Secara syar'i, puasa (as-Shiyam) adalah perbuatan menahan diri dari lapar dan dahaga serta segala sesuatu yang membatalkan puasa dari terbit fajar hingga terbenam Matahari. Oleh karenanya, jangan heran jika atmosfer bulan yang oleh baginda dalam khutbahnya menyebutkan bahwa Ramadhan adalah bulan Allah SWT yang datang membawa berkah, rahmah dan maghfirah. Bulan yang paling mulia disisi Allah. Hari-hariya adalah hari-hari yang paling utama. Malam-mlamnya adalah malam-malam yang paling utama.

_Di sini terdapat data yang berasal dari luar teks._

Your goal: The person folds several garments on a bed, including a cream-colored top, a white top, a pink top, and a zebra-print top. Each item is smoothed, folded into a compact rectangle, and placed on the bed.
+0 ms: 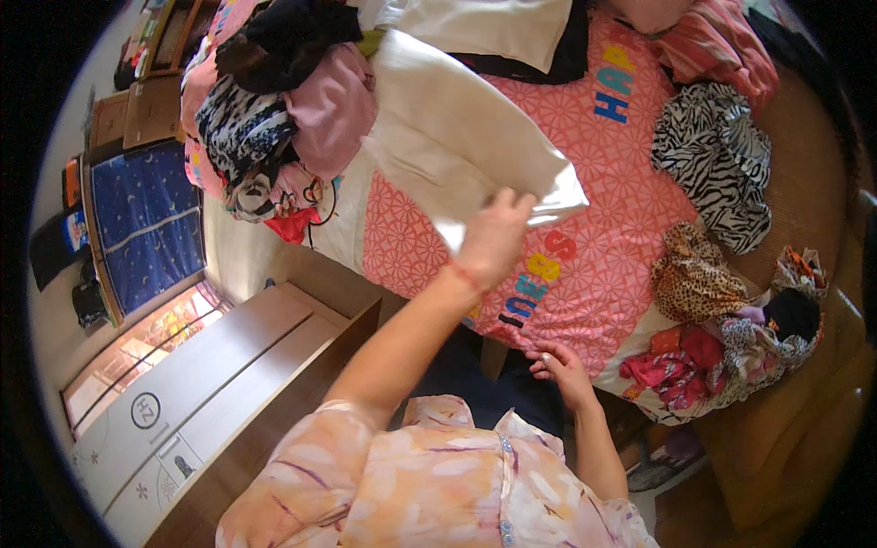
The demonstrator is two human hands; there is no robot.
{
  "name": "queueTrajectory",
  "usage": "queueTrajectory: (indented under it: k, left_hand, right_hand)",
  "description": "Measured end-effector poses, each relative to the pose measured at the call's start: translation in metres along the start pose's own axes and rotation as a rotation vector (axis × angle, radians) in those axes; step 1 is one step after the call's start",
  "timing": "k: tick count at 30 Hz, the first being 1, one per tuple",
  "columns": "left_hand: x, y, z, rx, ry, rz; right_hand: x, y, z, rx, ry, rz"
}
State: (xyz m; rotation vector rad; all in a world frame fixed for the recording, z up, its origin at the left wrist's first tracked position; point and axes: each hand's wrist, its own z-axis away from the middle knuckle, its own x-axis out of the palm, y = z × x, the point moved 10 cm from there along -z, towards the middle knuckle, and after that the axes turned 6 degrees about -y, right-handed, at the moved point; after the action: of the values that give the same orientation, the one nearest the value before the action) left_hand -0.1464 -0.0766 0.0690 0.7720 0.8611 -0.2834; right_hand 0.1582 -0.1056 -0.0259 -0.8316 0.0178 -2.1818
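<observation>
My left hand [496, 239] lies on the near part of a white satin cloth [466, 137], its fingers stretched forward over the fabric and slightly blurred. The cloth is spread on the bed with a glossy fold along its near right edge. Nearer to me, my right hand [562, 370] is at the bed's front edge, empty, with its fingers loosely bent and apart. Beneath the cloth is a pink patterned bedsheet [594, 265] with coloured lettering. Another white cloth [498, 27] lies over a black one [571, 46] at the far side.
A heap of clothes [242, 119] sits at the left of the bed. On the right are a zebra-print garment [713, 151], a leopard-print cloth [699, 274] and a red cloth [676, 365]. A wooden panel [210, 393] with printed marks stands at the lower left.
</observation>
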Motion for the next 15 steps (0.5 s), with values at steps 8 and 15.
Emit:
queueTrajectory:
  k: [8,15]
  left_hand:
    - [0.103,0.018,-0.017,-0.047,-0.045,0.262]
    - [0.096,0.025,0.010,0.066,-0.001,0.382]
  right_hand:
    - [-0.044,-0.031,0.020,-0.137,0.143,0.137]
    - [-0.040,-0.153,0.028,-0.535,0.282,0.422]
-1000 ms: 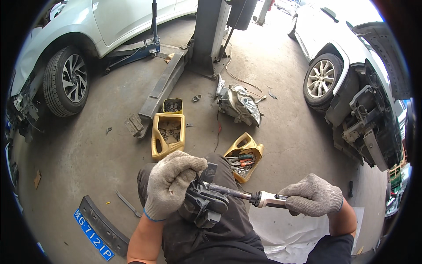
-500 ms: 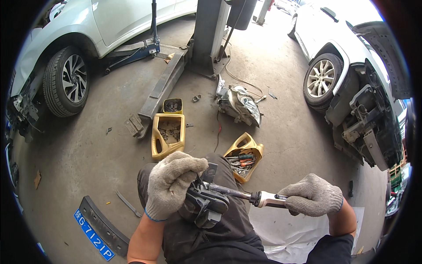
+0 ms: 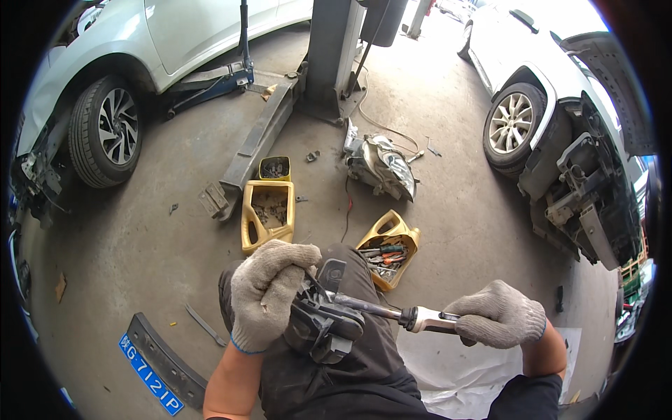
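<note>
A black plastic car part [image 3: 325,325] rests across my thighs, with a flat tab standing up at its far side. My left hand [image 3: 269,294], in a grey knitted glove, is closed just over the part's left side. Its fingers pinch a thin dark strip [image 3: 316,283] that slants down to the part. My gloved right hand [image 3: 495,315] is wrapped round the rear of a hot-air gun [image 3: 427,319] with a white and black handle. The gun's long metal tube points left, its tip at the part; whether they touch, I cannot tell.
Cut-open yellow jugs hold tools [image 3: 389,241] and small fasteners [image 3: 269,189]. A headlight [image 3: 381,168] lies beyond, near a lift post [image 3: 332,63]. Cars stand left [image 3: 203,31] and right [image 3: 514,56]. A blue number plate [image 3: 150,374] on a black bracket lies at lower left.
My left hand has shifted slightly left, so more of the part's upright tab shows. The right hand and hot-air gun have barely moved.
</note>
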`<state>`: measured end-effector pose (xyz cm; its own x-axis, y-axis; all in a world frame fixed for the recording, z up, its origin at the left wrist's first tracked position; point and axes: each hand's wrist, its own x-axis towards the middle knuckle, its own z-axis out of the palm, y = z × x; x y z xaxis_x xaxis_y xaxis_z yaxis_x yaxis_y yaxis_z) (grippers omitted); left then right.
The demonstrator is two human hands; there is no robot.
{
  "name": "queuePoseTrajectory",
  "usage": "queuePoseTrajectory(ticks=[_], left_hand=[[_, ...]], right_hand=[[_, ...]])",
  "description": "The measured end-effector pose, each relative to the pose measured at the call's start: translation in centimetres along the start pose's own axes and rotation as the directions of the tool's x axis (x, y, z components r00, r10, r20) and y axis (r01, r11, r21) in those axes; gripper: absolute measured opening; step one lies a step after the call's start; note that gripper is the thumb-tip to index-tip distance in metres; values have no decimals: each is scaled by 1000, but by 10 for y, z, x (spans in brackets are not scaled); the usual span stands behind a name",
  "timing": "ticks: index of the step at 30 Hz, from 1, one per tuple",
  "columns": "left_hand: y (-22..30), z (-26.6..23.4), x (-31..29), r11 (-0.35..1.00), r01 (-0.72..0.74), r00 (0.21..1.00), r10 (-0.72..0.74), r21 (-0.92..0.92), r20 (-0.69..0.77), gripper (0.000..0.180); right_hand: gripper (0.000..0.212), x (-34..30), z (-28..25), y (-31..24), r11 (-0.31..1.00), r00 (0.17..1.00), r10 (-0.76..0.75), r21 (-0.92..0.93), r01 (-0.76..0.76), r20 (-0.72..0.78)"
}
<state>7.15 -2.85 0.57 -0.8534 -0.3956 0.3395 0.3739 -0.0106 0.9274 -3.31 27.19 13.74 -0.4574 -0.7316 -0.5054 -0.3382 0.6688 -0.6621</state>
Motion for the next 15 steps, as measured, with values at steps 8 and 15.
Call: queuePoseTrajectory(ticks=[8,15], left_hand=[[2,-2,3,995,-31,996,23,93,82,24],[1,-3,4,992,-21,992,5,122,125,24]], right_hand=[[27,-8,1,4,998,999,34,47,-32,-41],[24,-7,7,8,995,988,-99,-41,95,-121]])
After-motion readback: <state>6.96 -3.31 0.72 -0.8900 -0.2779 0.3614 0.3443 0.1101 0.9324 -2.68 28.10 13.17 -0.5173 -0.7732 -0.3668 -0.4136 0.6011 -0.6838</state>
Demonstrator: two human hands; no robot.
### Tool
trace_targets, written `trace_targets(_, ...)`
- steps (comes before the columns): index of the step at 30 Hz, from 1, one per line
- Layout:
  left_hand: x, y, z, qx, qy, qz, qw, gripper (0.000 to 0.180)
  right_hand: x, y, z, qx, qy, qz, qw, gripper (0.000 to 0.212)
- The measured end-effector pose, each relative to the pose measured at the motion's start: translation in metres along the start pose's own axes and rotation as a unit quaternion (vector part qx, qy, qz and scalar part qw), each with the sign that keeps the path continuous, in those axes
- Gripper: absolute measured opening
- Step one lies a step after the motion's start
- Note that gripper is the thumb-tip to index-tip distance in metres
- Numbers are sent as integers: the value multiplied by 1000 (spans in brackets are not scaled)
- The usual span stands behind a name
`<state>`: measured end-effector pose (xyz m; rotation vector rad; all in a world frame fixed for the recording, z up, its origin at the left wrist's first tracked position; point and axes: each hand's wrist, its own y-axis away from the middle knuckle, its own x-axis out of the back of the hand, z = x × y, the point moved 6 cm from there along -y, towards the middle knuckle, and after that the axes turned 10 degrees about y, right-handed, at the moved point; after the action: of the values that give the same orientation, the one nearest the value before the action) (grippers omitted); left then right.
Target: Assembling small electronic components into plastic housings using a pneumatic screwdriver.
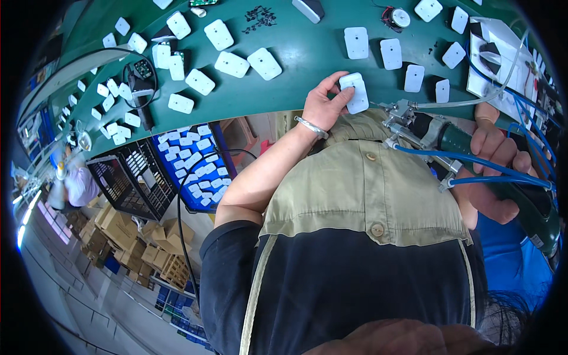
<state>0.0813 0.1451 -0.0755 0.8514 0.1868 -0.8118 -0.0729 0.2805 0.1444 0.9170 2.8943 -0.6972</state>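
Note:
My left hand (325,105) pinches a white plastic housing (358,103) with rounded corners and a small dark hole, thumb on its face, at the near edge of the green table (307,65). A bracelet circles that wrist. On the right, my right hand (497,151) wraps round a green power screwdriver (454,139), which lies slantwise with its metal head (403,112) toward the left. Its tip is close to the held housing; whether they touch I cannot tell. A clear hose (455,105) and blue air tubes (467,158) run to the tool.
More white housings (264,63) lie across the table. Small black screws (259,19) form a pile at the back. A ring magnifier lamp (142,89) stands left, above a blue tray (192,163) of white parts and a black crate (133,180). Cardboard boxes (118,228) are stacked behind.

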Motion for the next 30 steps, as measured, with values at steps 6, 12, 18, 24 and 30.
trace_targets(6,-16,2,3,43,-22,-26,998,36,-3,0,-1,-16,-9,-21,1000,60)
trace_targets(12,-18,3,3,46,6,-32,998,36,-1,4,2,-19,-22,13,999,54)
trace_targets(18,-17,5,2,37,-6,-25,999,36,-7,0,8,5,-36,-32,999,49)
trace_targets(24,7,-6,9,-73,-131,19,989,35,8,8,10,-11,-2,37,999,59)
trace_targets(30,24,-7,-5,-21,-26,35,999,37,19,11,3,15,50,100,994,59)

Jam-demi jamnya adalah yang paling utama ini terkesan berbeda dari bulan-bulan lainnya, hal ini ditandai dengan bertambah semangatnya kaum muslim memenuhi mesjid dan musholla, berbagai kegiatan keagamaan digelar, Al-qur'an didengungkan di mana-mana, warung makan tutup di siang hari, tampak baliho dan spanduk di berbagai sudut tempat, aksi razia PSK digelar, bahkan tayangan televisi-pun didominasi program khas serba-serbi bulan Ramadhan.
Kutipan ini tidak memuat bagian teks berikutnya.